# Work task:
Set down the data below in full, exactly as it reads, but without the pictures.

# Provided data:
※
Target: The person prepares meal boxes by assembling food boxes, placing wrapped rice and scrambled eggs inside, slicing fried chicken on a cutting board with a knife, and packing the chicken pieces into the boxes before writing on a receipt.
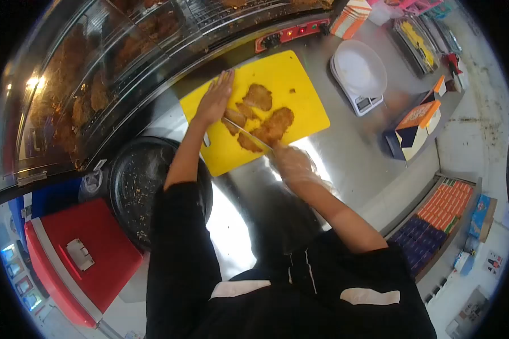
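A yellow cutting board lies on the steel counter with several pieces of golden-brown breaded fried food, like fried chicken, on it. My right hand, in a clear plastic glove, is closed around the handle of a knife. The blade runs up and left between a larger fried piece and smaller cut pieces. Its tip ends close to my left hand, which rests on the board's left part with fingers stretched out. Another fried piece lies farther up the board.
A white kitchen scale and an orange-and-navy box stand to the right. Behind the board is a glass display case of fried food. At left are a round black pan and a red cooler box.
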Demonstrator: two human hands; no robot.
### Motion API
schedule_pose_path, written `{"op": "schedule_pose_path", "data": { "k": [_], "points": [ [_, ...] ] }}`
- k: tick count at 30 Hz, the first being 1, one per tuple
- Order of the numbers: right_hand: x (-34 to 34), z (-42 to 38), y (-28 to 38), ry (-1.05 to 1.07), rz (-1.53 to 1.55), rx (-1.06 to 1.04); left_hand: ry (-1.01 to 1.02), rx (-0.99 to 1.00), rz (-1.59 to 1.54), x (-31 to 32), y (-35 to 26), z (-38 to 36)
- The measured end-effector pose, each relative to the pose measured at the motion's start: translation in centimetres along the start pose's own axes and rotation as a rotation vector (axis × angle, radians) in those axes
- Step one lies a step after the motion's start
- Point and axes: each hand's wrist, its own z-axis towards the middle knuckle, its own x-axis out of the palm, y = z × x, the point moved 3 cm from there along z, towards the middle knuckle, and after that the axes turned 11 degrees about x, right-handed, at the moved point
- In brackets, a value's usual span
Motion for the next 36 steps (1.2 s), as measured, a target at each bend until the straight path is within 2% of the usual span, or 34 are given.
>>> {"op": "schedule_pose_path", "data": {
  "k": [1,2,6,7,9,10,13,14,17,18,22,24,28,29,31,33,36],
  "points": [
    [0.0,-0.4,-0.4,0.074,-0.001,0.061,-0.075,-0.001,-0.006,0.4,-0.9,-0.6],
    [0.1,-1.0,-0.7,0.151,-0.004,0.120,0.020,-0.047,0.006,0.7,-0.7,-0.8],
    [-1.0,0.5,-0.2,0.240,-0.053,0.117,0.046,-0.065,-0.037,0.6,0.4,-0.9],
    [-1.9,-0.3,-0.1,0.199,-0.031,0.015,0.030,-0.064,-0.024,0.6,-0.2,-1.3],
    [-4.0,-1.6,-0.4,0.164,-0.059,-0.016,-0.124,-0.095,-0.205,0.3,-0.8,-0.8],
    [-6.4,-2.2,-0.3,0.214,-0.047,0.029,-0.234,-0.048,-0.223,-0.9,-2.4,0.2],
    [-8.9,-1.7,-2.2,0.244,-0.188,0.119,-0.216,0.016,-0.223,-2.1,-4.2,3.8],
    [-10.5,-1.8,-2.2,0.149,-0.101,0.011,-0.179,0.043,-0.159,-1.7,-4.3,4.7],
    [-8.6,0.3,-4.0,-0.004,-0.097,-0.058,-0.110,-0.046,-0.234,0.0,-2.9,6.2],
    [-8.8,0.8,-3.7,0.046,-0.136,0.007,-0.120,-0.048,-0.259,0.0,-2.8,6.3],
    [-7.8,1.3,-3.9,0.090,-0.134,0.004,-0.036,-0.105,-0.320,1.7,-2.0,6.4],
    [-8.1,1.3,-3.2,0.127,-0.136,0.033,-0.030,-0.034,-0.337,2.2,-1.7,6.4],
    [-7.1,1.6,-3.5,0.143,-0.096,0.024,0.040,-0.032,-0.338,2.6,-1.3,6.7],
    [-6.6,1.7,-3.5,0.150,-0.101,0.022,0.042,-0.022,-0.247,2.7,-1.4,6.9],
    [-5.4,1.4,-3.9,0.223,0.023,0.194,0.047,-0.032,-0.165,2.8,-1.3,6.8],
    [-3.6,1.7,-4.3,0.249,0.012,0.226,0.061,0.069,-0.025,2.4,-1.4,6.7],
    [-3.4,2.2,-5.0,0.256,-0.047,0.236,0.072,0.013,-0.113,3.3,-1.7,6.0]
  ]
}}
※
# Reply to the exercise:
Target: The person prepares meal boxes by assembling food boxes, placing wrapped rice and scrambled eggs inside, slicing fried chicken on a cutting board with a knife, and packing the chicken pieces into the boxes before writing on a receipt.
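A yellow cutting board lies on the steel counter with several pieces of golden-brown breaded fried food, like fried chicken, on it. My right hand, in a clear plastic glove, is closed around the handle of a knife. The blade runs up and left between a larger fried piece and smaller cut pieces. Its tip ends close to my left hand, which rests on the board's left part with fingers stretched out. Another fried piece lies farther up the board.
A white kitchen scale and an orange-and-navy box stand to the right. Behind the board is a glass display case of fried food. At left are a round black pan and a red cooler box.
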Demonstrator: two human hands; no robot.
### Motion API
schedule_pose_path, written `{"op": "schedule_pose_path", "data": { "k": [_], "points": [ [_, ...] ] }}`
- k: tick count at 30 Hz, the first being 1, one per tuple
- Order of the numbers: right_hand: x (-34 to 34), z (-42 to 38), y (-28 to 38), ry (-1.05 to 1.07), rz (-1.53 to 1.55), rx (-1.06 to 1.04); left_hand: ry (-1.01 to 1.02), rx (-0.99 to 1.00), rz (-1.59 to 1.54), x (-31 to 32), y (-35 to 26), z (-38 to 36)
- The measured end-effector pose, each relative to the pose measured at the motion's start: translation in centimetres along the start pose's own axes and rotation as a rotation vector (axis × angle, radians) in those axes
- Step one lies a step after the motion's start
- Point and axes: each hand's wrist, its own z-axis towards the middle knuckle, its own x-axis out of the palm, y = z × x, the point moved 3 cm from there along z, towards the middle knuckle, and after that the axes turned 11 degrees about x, right-handed, at the moved point
- In brackets, a value's usual span
Motion for the next 36 steps (1.2 s), as measured, a target at each bend until the straight path is within 2% of the usual span, or 34 are given.
>>> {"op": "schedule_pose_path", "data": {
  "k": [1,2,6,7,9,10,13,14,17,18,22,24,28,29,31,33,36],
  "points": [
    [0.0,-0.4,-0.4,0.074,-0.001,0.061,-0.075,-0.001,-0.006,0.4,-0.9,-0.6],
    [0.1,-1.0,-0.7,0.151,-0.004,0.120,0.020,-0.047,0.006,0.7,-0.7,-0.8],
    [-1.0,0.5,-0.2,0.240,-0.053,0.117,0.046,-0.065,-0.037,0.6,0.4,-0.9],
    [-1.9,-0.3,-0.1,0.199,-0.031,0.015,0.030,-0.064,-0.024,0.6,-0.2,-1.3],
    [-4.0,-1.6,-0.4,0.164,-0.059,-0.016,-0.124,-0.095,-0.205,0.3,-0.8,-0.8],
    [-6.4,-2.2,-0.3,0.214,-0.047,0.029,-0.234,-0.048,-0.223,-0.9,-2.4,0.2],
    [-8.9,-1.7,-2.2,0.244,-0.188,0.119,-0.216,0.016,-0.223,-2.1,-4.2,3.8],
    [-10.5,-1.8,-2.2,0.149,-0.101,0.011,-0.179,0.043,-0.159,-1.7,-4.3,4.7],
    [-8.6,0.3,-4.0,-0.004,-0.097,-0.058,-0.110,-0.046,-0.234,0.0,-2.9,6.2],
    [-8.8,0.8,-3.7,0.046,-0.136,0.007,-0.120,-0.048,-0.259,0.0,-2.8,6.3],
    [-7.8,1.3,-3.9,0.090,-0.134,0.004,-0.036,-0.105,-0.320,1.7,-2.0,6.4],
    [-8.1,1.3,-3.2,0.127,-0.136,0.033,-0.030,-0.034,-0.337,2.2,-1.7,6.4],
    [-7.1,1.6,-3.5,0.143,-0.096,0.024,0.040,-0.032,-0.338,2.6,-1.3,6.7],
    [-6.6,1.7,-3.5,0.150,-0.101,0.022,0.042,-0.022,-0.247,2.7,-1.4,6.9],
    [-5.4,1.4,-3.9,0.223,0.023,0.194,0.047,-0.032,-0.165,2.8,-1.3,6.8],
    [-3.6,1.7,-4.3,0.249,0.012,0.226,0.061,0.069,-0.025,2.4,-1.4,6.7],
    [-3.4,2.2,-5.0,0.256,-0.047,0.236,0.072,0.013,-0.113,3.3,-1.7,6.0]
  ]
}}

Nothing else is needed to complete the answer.